══ Information shown

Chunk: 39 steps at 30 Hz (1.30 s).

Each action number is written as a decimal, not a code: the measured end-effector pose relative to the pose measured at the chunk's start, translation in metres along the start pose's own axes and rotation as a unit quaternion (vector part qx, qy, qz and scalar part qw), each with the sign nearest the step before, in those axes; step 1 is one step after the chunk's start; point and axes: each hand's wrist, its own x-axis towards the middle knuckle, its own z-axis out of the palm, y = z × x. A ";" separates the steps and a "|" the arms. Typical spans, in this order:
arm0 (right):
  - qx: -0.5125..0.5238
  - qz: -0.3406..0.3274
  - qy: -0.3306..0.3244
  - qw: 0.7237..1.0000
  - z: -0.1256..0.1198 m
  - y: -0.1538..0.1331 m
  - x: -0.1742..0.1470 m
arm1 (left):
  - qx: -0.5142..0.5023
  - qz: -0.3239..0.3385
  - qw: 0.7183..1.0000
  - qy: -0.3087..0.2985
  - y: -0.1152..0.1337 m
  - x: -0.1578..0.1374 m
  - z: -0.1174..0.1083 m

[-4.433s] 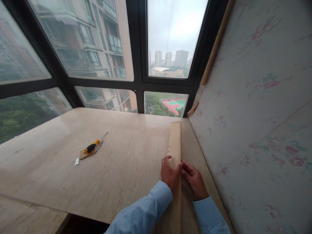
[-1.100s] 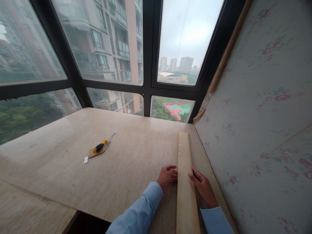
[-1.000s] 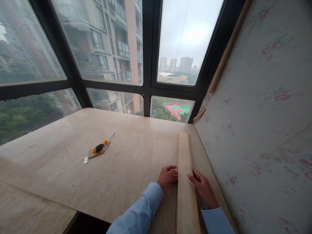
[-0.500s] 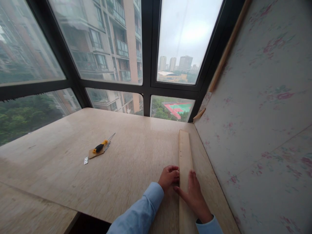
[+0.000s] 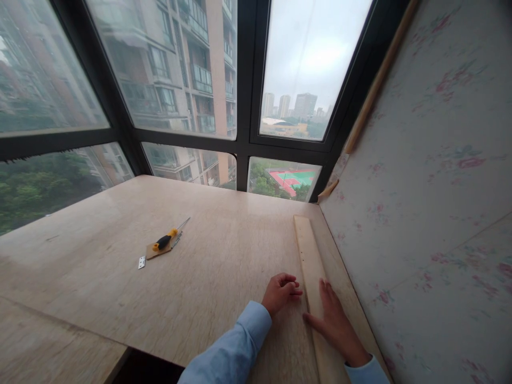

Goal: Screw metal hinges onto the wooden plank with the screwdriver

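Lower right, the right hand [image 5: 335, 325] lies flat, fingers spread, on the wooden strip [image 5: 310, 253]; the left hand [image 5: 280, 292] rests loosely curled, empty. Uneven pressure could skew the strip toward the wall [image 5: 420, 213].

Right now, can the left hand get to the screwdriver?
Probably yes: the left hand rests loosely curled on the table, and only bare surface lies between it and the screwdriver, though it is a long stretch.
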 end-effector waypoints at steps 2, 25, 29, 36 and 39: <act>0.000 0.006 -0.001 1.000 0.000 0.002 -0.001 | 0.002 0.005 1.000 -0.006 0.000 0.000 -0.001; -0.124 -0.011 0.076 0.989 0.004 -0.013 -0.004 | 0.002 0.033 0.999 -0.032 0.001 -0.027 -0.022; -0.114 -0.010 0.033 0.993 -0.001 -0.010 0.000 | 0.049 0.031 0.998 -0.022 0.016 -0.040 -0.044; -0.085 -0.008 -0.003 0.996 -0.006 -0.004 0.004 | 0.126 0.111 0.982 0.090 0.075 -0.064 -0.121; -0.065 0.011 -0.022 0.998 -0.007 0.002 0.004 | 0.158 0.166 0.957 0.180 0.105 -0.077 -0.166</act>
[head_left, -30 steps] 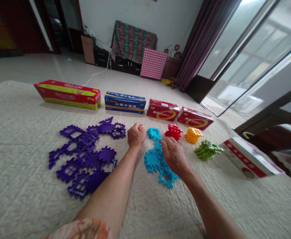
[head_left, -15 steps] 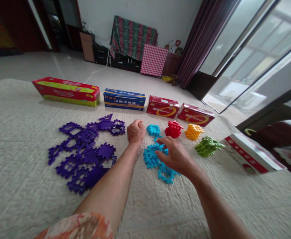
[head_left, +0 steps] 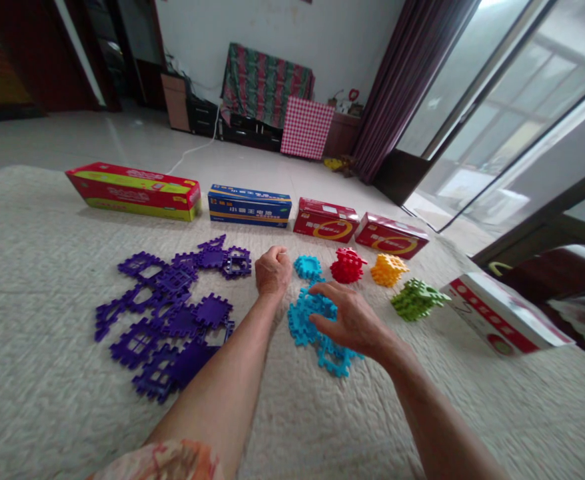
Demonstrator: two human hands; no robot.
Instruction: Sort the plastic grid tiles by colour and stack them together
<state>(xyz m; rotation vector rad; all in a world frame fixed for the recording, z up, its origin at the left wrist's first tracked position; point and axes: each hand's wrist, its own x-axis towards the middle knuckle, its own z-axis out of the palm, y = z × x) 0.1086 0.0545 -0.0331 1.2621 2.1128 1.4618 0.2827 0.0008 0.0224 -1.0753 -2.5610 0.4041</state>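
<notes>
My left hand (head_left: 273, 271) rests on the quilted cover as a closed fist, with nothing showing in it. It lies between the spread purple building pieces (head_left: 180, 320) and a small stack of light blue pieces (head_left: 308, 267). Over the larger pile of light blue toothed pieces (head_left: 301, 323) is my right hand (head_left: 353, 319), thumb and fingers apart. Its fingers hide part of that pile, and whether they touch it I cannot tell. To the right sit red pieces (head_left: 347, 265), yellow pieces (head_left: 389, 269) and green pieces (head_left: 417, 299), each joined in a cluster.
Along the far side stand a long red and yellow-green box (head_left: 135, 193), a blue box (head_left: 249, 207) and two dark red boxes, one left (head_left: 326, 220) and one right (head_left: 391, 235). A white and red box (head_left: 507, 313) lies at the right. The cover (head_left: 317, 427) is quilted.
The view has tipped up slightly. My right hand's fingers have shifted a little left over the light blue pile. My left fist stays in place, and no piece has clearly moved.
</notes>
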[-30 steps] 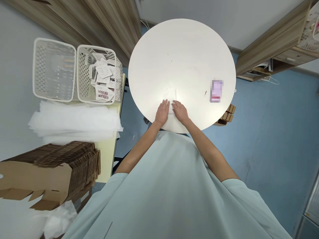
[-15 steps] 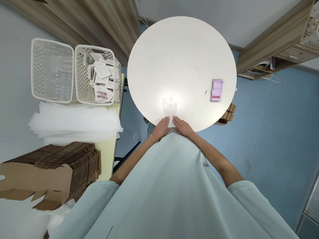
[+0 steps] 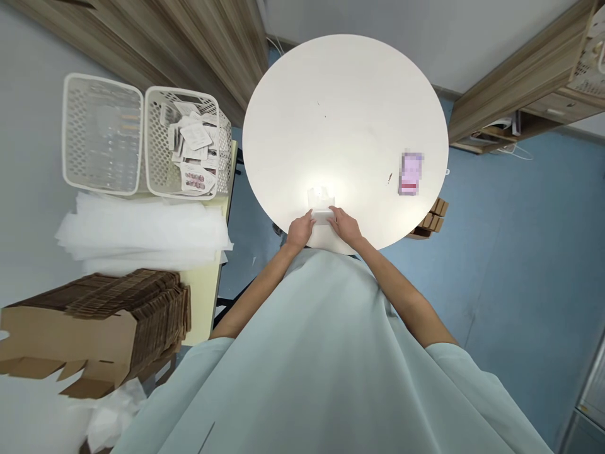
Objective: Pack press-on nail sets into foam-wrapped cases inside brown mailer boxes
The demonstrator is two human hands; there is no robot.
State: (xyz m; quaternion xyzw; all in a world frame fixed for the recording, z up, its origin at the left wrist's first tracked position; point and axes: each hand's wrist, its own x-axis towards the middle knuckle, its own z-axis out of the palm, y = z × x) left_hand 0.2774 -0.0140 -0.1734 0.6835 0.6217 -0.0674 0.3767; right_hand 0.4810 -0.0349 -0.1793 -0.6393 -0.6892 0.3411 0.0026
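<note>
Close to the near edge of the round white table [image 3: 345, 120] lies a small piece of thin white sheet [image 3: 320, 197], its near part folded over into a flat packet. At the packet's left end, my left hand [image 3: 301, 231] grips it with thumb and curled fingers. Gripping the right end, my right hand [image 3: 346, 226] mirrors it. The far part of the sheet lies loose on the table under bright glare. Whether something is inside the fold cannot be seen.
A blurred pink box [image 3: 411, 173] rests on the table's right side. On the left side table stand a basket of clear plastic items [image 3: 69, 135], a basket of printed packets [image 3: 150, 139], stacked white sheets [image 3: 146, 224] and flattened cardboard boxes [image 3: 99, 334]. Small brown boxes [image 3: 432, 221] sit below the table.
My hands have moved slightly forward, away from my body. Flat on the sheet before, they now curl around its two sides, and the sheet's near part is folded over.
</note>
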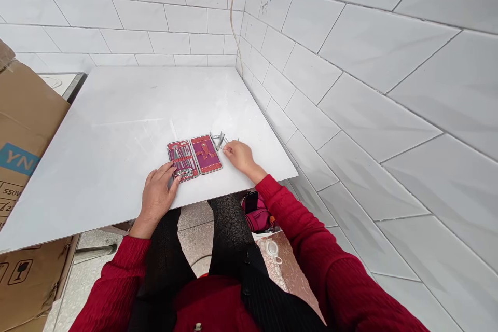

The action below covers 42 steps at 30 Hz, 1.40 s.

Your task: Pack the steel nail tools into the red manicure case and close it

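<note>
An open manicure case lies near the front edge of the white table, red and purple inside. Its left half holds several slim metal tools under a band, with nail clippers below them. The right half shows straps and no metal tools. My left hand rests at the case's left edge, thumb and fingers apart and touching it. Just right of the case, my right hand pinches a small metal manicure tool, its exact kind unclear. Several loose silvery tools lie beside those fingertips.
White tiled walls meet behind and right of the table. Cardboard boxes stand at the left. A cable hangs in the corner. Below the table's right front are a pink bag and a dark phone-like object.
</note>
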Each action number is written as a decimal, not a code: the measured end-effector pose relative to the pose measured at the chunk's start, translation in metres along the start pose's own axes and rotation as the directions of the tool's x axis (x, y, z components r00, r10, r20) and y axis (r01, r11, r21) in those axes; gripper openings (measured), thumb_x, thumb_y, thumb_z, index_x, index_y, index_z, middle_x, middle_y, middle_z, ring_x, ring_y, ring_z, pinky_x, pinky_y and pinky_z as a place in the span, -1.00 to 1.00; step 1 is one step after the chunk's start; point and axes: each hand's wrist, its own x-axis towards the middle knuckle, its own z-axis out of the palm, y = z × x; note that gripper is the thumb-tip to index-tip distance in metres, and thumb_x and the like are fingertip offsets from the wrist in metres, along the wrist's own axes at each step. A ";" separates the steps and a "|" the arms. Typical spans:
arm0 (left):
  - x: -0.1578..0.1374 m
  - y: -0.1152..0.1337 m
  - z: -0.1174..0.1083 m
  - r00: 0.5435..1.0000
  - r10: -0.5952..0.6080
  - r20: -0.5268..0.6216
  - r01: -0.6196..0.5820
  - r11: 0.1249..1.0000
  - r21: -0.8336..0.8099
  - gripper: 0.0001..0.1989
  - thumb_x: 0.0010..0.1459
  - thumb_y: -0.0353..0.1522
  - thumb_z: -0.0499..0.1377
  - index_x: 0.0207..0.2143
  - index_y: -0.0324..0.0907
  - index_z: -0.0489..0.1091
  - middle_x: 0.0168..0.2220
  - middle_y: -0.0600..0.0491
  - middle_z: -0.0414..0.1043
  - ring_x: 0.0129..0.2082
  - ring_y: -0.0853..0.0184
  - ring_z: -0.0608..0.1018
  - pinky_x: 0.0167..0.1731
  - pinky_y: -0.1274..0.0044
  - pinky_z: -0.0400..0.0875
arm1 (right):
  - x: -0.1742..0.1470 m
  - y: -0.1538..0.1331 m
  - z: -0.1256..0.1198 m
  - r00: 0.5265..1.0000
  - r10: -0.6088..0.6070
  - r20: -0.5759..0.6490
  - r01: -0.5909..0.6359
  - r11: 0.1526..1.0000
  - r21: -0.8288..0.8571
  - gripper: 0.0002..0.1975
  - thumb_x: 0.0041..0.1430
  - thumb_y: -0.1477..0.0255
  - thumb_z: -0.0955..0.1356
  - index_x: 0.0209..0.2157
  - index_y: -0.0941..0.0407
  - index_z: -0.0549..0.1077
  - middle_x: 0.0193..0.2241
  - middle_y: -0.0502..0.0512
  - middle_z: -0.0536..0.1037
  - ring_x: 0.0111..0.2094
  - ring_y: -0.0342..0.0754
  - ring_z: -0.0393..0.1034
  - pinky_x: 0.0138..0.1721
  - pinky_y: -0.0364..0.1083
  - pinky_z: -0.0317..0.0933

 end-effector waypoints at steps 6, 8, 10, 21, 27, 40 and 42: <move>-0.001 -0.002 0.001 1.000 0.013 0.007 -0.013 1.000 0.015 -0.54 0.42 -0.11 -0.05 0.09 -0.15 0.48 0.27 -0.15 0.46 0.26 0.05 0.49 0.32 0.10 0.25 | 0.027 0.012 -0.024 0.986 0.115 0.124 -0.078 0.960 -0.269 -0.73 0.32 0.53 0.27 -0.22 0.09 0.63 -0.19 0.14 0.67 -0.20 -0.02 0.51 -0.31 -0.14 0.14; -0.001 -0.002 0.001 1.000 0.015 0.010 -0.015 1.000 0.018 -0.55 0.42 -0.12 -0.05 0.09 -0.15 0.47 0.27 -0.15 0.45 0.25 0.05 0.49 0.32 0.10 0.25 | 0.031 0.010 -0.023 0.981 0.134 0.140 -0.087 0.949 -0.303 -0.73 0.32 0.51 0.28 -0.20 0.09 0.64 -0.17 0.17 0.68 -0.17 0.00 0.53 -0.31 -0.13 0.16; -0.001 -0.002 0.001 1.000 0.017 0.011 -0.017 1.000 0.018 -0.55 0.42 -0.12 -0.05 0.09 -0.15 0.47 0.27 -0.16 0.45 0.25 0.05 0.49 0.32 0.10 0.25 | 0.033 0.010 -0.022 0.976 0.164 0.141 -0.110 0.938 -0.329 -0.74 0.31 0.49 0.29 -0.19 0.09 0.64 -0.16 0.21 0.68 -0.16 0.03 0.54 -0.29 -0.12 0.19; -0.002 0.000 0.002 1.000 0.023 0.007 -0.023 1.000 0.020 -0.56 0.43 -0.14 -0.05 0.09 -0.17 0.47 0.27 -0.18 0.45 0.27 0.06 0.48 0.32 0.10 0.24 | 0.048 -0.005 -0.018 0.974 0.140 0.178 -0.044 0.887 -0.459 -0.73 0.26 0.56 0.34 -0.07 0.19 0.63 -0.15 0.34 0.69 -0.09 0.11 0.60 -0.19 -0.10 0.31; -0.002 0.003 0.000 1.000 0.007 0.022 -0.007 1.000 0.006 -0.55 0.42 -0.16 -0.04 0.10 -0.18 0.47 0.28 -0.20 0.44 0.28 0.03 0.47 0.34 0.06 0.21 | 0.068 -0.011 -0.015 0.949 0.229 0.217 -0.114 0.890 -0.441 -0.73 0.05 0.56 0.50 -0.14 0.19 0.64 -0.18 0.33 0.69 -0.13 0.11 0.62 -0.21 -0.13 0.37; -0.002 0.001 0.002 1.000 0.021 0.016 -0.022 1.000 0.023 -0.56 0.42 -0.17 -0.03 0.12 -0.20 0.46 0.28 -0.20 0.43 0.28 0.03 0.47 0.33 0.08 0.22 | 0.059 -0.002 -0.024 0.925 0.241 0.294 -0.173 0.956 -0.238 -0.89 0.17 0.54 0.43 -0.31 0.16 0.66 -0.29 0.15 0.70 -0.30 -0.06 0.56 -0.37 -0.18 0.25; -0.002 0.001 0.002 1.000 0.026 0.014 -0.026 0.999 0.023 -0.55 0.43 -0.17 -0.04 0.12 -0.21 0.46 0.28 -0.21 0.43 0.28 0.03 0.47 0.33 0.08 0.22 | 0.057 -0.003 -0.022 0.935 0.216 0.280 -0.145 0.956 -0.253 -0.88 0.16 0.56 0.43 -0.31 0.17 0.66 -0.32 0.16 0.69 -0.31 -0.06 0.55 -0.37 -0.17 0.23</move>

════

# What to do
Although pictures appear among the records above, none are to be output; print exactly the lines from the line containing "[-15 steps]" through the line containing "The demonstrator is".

# Response area
[-15 steps] 
[+0 steps] 
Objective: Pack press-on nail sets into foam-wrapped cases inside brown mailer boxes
The demonstrator is two human hands; there is no robot.

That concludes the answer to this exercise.